# Required work
Look through the entries below and extract exactly the lines from the one containing "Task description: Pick" through the one containing "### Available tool", ends included.
** Records to process follows **
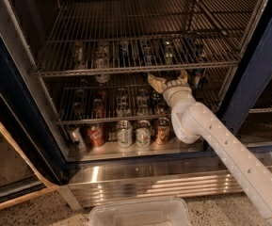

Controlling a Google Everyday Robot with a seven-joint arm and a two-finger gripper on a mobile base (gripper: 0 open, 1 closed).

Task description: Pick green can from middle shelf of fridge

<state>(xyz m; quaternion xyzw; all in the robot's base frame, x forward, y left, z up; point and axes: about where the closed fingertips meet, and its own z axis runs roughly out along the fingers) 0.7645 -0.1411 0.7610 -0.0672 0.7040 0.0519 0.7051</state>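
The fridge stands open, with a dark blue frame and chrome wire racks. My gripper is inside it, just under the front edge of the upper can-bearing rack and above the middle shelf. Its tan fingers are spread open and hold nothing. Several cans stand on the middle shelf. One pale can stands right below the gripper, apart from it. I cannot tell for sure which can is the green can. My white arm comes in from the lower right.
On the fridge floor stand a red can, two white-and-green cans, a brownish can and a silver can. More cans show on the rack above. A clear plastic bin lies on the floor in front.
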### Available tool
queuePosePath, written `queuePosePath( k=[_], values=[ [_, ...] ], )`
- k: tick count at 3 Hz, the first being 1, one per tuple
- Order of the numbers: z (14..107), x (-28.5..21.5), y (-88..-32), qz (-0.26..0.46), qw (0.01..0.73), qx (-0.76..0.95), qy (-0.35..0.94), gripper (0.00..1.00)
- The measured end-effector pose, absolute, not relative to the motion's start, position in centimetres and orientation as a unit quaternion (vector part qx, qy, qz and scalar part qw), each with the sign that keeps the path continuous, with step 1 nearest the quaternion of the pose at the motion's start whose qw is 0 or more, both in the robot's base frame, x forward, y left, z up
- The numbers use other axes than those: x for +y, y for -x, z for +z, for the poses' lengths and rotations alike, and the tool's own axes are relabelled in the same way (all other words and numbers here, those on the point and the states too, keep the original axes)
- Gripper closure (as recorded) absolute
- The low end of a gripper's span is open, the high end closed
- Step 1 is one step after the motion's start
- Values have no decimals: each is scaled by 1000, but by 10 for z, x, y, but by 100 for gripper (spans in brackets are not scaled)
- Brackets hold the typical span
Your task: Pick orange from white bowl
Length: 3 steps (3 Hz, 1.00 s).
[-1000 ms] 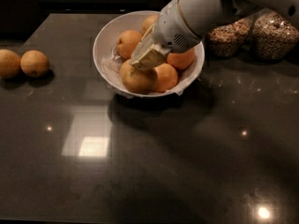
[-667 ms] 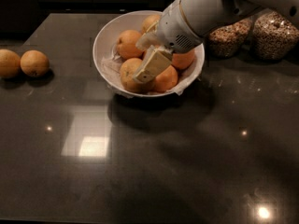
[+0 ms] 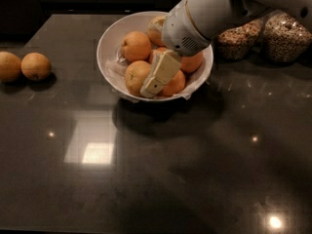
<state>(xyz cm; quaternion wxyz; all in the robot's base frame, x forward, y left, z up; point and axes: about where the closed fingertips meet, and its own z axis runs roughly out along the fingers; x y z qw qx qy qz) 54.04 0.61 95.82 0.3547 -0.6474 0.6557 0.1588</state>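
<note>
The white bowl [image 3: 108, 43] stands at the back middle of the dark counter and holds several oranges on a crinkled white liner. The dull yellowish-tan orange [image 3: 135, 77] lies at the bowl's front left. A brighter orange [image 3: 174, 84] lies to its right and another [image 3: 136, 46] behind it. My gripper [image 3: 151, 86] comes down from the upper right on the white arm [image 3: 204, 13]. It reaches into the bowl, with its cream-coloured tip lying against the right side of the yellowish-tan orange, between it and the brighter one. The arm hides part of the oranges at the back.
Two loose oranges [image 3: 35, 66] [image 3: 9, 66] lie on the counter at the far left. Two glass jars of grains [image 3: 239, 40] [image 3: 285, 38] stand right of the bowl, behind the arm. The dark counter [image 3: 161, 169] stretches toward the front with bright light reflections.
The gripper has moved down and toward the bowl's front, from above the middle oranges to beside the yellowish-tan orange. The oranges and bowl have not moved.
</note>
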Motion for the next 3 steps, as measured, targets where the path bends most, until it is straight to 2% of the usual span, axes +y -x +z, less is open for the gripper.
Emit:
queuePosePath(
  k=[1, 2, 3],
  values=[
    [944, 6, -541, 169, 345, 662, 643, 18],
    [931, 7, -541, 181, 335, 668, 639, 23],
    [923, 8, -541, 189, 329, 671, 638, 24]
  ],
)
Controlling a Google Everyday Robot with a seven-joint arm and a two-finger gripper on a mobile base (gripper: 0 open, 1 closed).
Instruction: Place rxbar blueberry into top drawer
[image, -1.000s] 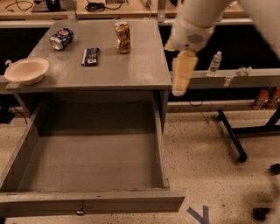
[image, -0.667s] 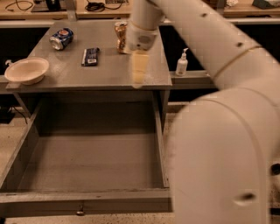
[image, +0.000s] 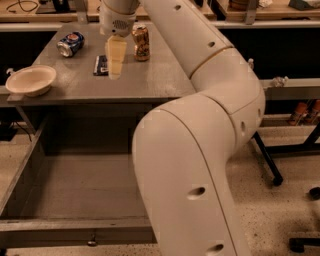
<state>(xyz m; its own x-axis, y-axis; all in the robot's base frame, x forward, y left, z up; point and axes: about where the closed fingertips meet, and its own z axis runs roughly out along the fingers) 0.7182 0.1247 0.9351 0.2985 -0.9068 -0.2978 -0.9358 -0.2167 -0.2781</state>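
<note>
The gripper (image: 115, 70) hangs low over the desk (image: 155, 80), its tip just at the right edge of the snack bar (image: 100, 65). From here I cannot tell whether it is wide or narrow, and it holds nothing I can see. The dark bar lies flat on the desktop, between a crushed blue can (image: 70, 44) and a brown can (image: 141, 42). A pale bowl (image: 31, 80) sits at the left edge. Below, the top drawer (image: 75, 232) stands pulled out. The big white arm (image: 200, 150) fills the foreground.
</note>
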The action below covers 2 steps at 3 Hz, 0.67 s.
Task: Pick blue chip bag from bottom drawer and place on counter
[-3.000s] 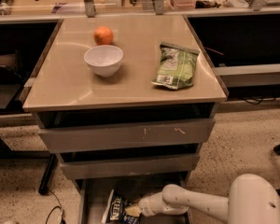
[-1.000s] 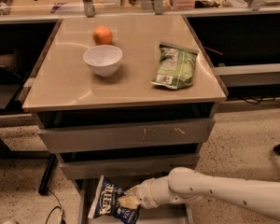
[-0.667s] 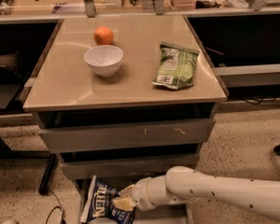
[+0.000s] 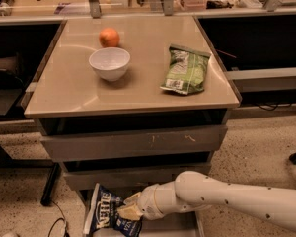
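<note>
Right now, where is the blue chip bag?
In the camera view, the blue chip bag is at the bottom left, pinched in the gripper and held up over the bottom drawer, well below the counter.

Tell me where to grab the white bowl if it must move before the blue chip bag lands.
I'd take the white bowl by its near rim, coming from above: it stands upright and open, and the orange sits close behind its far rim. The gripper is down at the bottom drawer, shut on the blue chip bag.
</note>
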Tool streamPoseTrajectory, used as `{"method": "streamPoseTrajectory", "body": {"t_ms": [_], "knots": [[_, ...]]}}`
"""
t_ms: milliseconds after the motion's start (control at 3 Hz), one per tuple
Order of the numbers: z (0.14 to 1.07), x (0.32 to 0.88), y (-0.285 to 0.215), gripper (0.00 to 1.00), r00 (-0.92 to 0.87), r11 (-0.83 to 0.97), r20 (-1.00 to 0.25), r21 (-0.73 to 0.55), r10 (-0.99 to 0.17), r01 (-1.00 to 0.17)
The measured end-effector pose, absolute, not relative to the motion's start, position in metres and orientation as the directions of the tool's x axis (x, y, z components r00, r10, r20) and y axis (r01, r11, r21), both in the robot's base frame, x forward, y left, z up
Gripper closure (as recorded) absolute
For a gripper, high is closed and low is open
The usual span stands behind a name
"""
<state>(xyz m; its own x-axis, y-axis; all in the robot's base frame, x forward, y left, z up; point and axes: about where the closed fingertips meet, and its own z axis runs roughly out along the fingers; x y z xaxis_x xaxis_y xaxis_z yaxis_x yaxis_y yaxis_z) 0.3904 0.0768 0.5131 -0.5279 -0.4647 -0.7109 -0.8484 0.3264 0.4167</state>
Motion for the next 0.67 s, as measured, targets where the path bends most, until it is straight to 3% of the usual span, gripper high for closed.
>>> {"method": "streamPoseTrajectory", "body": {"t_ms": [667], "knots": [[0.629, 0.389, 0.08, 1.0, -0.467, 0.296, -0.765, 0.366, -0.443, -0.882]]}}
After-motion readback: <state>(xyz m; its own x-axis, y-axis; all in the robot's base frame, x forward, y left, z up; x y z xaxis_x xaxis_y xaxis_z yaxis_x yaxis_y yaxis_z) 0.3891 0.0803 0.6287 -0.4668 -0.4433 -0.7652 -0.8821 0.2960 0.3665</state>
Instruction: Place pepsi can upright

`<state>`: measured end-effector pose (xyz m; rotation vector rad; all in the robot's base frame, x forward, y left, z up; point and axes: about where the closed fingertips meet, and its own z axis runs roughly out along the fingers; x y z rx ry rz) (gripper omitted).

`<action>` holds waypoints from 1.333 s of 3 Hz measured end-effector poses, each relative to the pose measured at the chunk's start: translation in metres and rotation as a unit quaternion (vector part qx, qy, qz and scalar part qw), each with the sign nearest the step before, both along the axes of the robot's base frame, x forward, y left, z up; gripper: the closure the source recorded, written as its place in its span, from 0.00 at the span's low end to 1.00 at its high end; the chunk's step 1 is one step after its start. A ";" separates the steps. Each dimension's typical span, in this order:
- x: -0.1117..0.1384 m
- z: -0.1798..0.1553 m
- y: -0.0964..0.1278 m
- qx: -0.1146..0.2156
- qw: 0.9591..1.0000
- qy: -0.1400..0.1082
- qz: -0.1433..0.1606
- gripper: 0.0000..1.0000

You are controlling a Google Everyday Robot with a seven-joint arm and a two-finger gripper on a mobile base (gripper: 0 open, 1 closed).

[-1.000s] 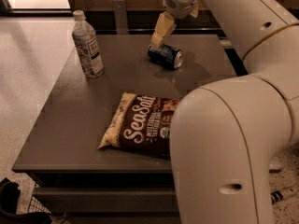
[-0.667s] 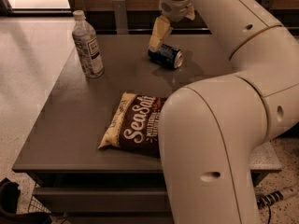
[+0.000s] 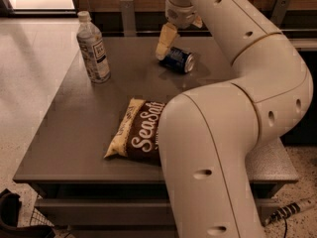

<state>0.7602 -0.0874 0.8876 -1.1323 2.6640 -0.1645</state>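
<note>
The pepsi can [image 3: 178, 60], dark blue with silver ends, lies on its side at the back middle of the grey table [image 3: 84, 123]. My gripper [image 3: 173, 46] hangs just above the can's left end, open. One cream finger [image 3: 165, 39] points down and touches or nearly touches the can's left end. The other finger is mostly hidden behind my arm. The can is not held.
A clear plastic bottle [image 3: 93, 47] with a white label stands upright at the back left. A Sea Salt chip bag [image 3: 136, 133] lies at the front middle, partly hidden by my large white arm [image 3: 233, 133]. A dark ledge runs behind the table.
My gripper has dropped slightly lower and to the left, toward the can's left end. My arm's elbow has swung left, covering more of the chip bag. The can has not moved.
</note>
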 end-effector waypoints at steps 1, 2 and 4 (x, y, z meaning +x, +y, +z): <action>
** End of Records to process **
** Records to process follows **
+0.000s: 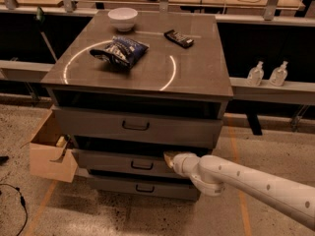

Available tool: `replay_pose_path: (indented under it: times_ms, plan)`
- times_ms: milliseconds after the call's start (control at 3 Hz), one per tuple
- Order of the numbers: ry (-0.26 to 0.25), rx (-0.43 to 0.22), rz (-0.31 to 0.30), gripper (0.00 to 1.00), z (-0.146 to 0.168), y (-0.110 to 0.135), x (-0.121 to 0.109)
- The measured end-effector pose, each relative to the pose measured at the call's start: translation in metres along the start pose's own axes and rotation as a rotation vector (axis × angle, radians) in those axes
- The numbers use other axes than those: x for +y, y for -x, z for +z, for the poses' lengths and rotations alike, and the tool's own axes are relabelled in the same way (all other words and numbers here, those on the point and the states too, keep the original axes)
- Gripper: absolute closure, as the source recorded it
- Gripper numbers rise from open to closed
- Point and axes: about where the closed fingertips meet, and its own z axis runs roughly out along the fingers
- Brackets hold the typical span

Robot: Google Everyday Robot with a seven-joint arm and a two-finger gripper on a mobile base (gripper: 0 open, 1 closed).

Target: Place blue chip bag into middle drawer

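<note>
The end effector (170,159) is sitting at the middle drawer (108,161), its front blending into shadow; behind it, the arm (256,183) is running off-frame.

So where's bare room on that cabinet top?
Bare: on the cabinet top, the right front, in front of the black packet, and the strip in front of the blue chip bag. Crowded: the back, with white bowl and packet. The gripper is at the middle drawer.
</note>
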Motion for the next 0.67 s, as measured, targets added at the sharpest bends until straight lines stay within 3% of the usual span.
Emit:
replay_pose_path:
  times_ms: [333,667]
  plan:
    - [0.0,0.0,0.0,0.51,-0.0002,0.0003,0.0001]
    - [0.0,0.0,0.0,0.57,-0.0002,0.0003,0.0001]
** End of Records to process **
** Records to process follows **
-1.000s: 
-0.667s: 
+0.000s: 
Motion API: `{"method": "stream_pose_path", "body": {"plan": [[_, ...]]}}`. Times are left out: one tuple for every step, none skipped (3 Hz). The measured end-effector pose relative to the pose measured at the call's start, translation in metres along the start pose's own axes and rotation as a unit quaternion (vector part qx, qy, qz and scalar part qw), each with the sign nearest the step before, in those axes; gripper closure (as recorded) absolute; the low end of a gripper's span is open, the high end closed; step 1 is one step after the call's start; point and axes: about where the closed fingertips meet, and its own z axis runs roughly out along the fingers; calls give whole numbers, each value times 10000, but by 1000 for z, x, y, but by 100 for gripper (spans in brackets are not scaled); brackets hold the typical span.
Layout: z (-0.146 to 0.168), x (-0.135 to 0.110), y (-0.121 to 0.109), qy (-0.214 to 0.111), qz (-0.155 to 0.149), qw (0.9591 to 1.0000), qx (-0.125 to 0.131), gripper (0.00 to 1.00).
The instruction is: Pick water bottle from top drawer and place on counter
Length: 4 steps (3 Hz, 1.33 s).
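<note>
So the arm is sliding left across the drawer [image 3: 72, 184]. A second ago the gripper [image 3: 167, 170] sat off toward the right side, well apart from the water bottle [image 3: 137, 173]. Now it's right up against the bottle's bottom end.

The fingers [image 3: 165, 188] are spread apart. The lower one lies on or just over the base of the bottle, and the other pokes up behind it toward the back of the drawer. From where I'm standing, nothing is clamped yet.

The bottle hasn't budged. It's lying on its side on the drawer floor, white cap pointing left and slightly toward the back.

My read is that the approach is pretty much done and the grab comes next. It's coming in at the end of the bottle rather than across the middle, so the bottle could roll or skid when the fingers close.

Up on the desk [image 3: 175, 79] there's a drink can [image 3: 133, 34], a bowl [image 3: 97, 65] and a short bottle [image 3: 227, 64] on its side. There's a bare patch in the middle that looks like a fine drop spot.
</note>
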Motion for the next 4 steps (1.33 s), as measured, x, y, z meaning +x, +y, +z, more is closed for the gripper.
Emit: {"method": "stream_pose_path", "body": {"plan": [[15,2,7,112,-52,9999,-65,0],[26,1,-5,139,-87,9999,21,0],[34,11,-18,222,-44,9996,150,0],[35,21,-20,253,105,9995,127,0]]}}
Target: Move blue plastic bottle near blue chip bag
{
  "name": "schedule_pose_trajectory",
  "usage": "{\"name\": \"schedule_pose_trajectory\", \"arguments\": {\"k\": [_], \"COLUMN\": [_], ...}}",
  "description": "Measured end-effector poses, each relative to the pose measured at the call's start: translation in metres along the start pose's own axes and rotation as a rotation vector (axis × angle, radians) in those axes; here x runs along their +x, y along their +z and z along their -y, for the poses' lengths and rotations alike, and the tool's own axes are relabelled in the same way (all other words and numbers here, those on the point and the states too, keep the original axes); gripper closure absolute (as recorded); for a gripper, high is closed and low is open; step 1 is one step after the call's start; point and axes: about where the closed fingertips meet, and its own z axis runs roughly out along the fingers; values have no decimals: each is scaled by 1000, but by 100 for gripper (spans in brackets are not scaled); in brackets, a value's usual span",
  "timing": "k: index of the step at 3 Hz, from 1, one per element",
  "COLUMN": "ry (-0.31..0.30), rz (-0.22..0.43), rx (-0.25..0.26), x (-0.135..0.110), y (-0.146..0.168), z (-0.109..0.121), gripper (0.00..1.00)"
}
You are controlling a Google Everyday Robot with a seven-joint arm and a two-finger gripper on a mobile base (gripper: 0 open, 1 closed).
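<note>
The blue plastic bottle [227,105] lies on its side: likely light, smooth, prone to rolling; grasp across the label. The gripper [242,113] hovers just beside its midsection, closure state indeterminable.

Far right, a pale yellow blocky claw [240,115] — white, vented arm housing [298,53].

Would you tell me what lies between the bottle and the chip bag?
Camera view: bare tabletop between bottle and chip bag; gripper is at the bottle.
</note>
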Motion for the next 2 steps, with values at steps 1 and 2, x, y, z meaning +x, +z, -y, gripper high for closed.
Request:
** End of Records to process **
# Response
Task description: Pick green can from middle shelf of fridge

<state>(xyz m; quaternion xyzw; all in the robot's base frame, x forward, y left, z up; point and axes: about where the closed fingertips meet, and its own z axis runs roughly out along the fingers) 0.7645 -0.1411 0.7610 -0.0672 0.7040 0.0519 0.7051</state>
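The fridge stands open, with a dark blue frame and chrome wire racks. My gripper is inside it, just under the front edge of the upper can-bearing rack and above the middle shelf. Its tan fingers are spread open and hold nothing. Several cans stand on the middle shelf. One pale can stands right below the gripper, apart from it. I cannot tell for sure which can is the green can. My white arm comes in from the lower right.
On the fridge floor stand a red can, two white-and-green cans, a brownish can and a silver can. More cans show on the rack above. A clear plastic bin lies on the floor in front.
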### Available tool

Work on this exercise is now finished.